**What needs to be done**
Without omitting anything, copy every entry word for word.
----------
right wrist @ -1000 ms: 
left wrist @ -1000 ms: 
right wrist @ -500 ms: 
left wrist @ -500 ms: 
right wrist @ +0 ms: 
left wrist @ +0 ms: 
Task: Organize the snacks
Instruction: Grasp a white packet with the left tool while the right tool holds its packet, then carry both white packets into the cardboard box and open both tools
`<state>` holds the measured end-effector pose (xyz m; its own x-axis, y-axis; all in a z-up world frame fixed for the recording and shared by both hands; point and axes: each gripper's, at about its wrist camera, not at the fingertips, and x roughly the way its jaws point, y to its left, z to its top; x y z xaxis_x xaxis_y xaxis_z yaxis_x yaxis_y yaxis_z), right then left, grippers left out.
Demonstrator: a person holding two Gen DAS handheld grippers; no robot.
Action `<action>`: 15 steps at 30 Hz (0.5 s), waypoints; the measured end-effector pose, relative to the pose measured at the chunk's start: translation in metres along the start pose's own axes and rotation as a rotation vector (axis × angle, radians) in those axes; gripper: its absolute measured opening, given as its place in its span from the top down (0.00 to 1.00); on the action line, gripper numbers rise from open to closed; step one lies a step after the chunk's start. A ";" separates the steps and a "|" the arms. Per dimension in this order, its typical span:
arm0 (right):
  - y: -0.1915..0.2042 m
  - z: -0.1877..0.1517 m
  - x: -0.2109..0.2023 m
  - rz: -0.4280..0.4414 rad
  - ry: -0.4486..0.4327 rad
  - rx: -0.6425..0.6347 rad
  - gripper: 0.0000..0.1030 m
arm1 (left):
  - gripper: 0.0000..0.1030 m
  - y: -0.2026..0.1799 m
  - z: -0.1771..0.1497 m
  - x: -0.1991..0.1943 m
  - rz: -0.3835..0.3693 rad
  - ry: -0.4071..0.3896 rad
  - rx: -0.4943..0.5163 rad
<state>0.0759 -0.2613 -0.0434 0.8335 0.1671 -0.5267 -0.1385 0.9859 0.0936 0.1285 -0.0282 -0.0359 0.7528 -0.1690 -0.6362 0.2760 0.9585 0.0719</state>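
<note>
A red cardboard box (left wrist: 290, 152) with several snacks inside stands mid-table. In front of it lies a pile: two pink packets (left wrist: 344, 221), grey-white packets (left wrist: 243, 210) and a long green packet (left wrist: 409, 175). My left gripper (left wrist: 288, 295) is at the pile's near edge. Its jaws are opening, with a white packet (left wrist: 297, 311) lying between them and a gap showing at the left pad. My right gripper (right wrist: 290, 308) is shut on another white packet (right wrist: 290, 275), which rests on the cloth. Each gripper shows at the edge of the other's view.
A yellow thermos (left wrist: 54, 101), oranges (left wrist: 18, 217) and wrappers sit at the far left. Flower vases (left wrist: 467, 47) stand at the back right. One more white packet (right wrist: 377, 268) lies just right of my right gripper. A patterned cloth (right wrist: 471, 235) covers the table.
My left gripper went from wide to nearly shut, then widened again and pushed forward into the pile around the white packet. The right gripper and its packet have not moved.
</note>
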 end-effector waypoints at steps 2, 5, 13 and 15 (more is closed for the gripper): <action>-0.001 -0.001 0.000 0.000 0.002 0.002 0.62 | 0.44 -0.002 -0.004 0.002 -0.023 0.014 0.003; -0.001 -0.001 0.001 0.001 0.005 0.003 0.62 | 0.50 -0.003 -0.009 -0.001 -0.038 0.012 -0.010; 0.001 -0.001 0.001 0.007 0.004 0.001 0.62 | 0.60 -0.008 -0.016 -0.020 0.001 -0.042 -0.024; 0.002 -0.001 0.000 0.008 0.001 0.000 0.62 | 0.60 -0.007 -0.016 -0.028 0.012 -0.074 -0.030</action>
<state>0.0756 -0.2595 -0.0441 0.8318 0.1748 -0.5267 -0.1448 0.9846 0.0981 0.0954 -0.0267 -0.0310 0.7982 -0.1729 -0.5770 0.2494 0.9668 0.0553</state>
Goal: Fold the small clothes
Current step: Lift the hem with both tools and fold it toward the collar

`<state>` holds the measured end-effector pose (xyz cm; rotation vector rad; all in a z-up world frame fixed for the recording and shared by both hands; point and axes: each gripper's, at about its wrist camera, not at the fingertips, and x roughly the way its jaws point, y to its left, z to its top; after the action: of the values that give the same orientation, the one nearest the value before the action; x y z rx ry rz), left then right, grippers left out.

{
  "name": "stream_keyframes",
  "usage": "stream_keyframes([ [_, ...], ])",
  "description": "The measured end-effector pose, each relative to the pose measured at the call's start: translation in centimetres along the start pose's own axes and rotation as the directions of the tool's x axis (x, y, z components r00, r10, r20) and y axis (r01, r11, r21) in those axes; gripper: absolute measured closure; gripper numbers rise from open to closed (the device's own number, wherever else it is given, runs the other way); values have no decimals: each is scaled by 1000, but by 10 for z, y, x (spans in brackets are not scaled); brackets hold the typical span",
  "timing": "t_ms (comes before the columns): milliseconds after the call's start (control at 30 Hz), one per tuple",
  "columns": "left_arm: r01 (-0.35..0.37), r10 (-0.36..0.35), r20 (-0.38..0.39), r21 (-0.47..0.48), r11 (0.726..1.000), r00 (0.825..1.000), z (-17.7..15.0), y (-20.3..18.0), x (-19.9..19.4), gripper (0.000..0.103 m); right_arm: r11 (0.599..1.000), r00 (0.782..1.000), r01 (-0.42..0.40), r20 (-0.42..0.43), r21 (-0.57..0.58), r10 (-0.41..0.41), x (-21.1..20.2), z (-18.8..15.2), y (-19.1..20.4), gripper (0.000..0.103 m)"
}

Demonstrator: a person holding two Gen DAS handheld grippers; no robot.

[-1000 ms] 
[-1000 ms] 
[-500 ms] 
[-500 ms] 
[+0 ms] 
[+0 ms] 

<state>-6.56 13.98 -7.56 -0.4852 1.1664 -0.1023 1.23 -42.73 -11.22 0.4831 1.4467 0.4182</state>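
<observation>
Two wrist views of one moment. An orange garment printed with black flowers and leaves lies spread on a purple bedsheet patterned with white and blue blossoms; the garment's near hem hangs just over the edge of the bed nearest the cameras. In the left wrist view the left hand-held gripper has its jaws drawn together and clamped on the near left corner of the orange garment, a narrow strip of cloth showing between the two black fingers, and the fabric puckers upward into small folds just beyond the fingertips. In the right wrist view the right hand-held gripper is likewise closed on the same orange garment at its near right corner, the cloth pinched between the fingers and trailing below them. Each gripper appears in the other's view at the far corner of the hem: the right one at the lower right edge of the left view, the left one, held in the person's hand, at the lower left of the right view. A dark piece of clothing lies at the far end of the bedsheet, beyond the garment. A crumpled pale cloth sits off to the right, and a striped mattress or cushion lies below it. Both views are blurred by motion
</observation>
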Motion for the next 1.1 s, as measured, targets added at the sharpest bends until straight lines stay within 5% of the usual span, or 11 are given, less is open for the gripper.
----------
**Exercise output**
right wrist @ -1000 ms: 
left wrist @ -1000 ms: 
right wrist @ -500 ms: 
left wrist @ -500 ms: 
right wrist @ +0 ms: 
left wrist @ +0 ms: 
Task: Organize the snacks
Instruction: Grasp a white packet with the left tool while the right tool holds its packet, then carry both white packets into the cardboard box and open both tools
`<state>` holds the measured end-effector pose (xyz m; its own x-axis, y-axis; all in a z-up world frame fixed for the recording and shared by both hands; point and axes: each gripper's, at about its wrist camera, not at the fingertips, and x roughly the way its jaws point, y to its left, z to its top; x y z xaxis_x xaxis_y xaxis_z yaxis_x yaxis_y yaxis_z), right then left, grippers left out.
Demonstrator: a person holding two Gen DAS handheld grippers; no robot.
Action `<action>`: 15 steps at 30 Hz (0.5 s), waypoints; the measured end-effector pose, relative to the pose measured at the chunk's start: translation in metres along the start pose's own axes and rotation as a rotation vector (axis × angle, radians) in those axes; gripper: its absolute measured opening, given as its place in its span from the top down (0.00 to 1.00); on the action line, gripper numbers rise from open to closed; step one lies a step after the chunk's start. A ";" separates the steps and a "|" the arms. Per dimension in this order, its typical span:
arm0 (right):
  - y: -0.1915..0.2042 m
  - z: -0.1877..0.1517 m
  - x: -0.2109..0.2023 m
  - rz: -0.4280..0.4414 rad
  - ry: -0.4486..0.4327 rad
  - rx: -0.6425..0.6347 rad
  - gripper: 0.0000..0.1030 m
arm1 (left):
  - gripper: 0.0000..0.1030 m
  - y: -0.2026..0.1799 m
  - z: -0.1771..0.1497 m
  - x: -0.1991..0.1943 m
  - rz: -0.3835..0.3693 rad
  - ry: -0.4071..0.3896 rad
  - rx: -0.4943..0.5163 rad
<state>0.0759 -0.2613 -0.0434 0.8335 0.1671 -0.5267 -0.1385 0.9859 0.0936 0.1285 -0.0282 -0.0359 0.7528 -0.1690 -0.6362 0.2760 0.9585 0.0719</state>
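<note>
A red cardboard box (left wrist: 290, 152) with several snacks inside stands mid-table. In front of it lies a pile: two pink packets (left wrist: 344, 221), grey-white packets (left wrist: 243, 210) and a long green packet (left wrist: 409, 175). My left gripper (left wrist: 288, 295) is at the pile's near edge. Its jaws are opening, with a white packet (left wrist: 297, 311) lying between them and a gap showing at the left pad. My right gripper (right wrist: 290, 308) is shut on another white packet (right wrist: 290, 275), which rests on the cloth. Each gripper shows at the edge of the other's view.
A yellow thermos (left wrist: 54, 101), oranges (left wrist: 18, 217) and wrappers sit at the far left. Flower vases (left wrist: 467, 47) stand at the back right. One more white packet (right wrist: 377, 268) lies just right of my right gripper. A patterned cloth (right wrist: 471, 235) covers the table.
My left gripper went from wide to nearly shut, then widened again and pushed forward into the pile around the white packet. The right gripper and its packet have not moved.
</note>
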 end-effector waypoints at steps 2, 5, 13 and 15 (more is closed for the gripper): <action>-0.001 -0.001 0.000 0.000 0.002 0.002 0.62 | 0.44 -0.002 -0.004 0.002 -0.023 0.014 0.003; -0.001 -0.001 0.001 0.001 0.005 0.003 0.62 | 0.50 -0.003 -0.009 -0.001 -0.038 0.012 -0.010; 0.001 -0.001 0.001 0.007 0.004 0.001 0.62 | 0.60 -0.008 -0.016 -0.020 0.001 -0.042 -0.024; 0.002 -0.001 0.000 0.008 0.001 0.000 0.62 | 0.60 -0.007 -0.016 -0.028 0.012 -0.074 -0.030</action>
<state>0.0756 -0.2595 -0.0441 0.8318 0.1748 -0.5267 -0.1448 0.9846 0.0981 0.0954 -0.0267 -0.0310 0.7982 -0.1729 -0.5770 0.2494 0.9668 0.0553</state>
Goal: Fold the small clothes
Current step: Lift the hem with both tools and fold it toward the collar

`<state>` holds the measured end-effector pose (xyz cm; rotation vector rad; all in a z-up world frame fixed for the recording and shared by both hands; point and axes: each gripper's, at about its wrist camera, not at the fingertips, and x roughly the way its jaws point, y to its left, z to its top; after the action: of the values that give the same orientation, the one nearest the value before the action; x y z rx ry rz), left then right, grippers left out.

{
  "name": "stream_keyframes",
  "usage": "stream_keyframes([ [_, ...], ])",
  "description": "The measured end-effector pose, each relative to the pose measured at the call's start: translation in centimetres along the start pose's own axes and rotation as the directions of the tool's x axis (x, y, z components r00, r10, r20) and y axis (r01, r11, r21) in those axes; gripper: absolute measured closure; gripper numbers rise from open to closed (the device's own number, wherever else it is given, runs the other way); values have no decimals: each is scaled by 1000, but by 10 for z, y, x (spans in brackets are not scaled); brackets hold the typical span",
  "timing": "t_ms (comes before the columns): milliseconds after the call's start (control at 30 Hz), one per tuple",
  "columns": "left_arm: r01 (-0.35..0.37), r10 (-0.36..0.35), r20 (-0.38..0.39), r21 (-0.47..0.48), r11 (0.726..1.000), r00 (0.825..1.000), z (-17.7..15.0), y (-20.3..18.0), x (-19.9..19.4), gripper (0.000..0.103 m); right_arm: r11 (0.599..1.000), r00 (0.782..1.000), r01 (-0.42..0.40), r20 (-0.42..0.43), r21 (-0.57..0.58), r10 (-0.41..0.41), x (-21.1..20.2), z (-18.8..15.2), y (-19.1..20.4), gripper (0.000..0.103 m)"
}

Demonstrator: a person holding two Gen DAS handheld grippers; no robot.

[-1000 ms] 
[-1000 ms] 
[-500 ms] 
[-500 ms] 
[+0 ms] 
[+0 ms] 

<state>-6.56 13.98 -7.56 -0.4852 1.1664 -0.1023 1.23 -42.73 -11.22 0.4831 1.4467 0.4182</state>
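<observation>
Two wrist views of one moment. An orange garment printed with black flowers and leaves lies spread on a purple bedsheet patterned with white and blue blossoms; the garment's near hem hangs just over the edge of the bed nearest the cameras. In the left wrist view the left hand-held gripper has its jaws drawn together and clamped on the near left corner of the orange garment, a narrow strip of cloth showing between the two black fingers, and the fabric puckers upward into small folds just beyond the fingertips. In the right wrist view the right hand-held gripper is likewise closed on the same orange garment at its near right corner, the cloth pinched between the fingers and trailing below them. Each gripper appears in the other's view at the far corner of the hem: the right one at the lower right edge of the left view, the left one, held in the person's hand, at the lower left of the right view. A dark piece of clothing lies at the far end of the bedsheet, beyond the garment. A crumpled pale cloth sits off to the right, and a striped mattress or cushion lies below it. Both views are blurred by motion
</observation>
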Motion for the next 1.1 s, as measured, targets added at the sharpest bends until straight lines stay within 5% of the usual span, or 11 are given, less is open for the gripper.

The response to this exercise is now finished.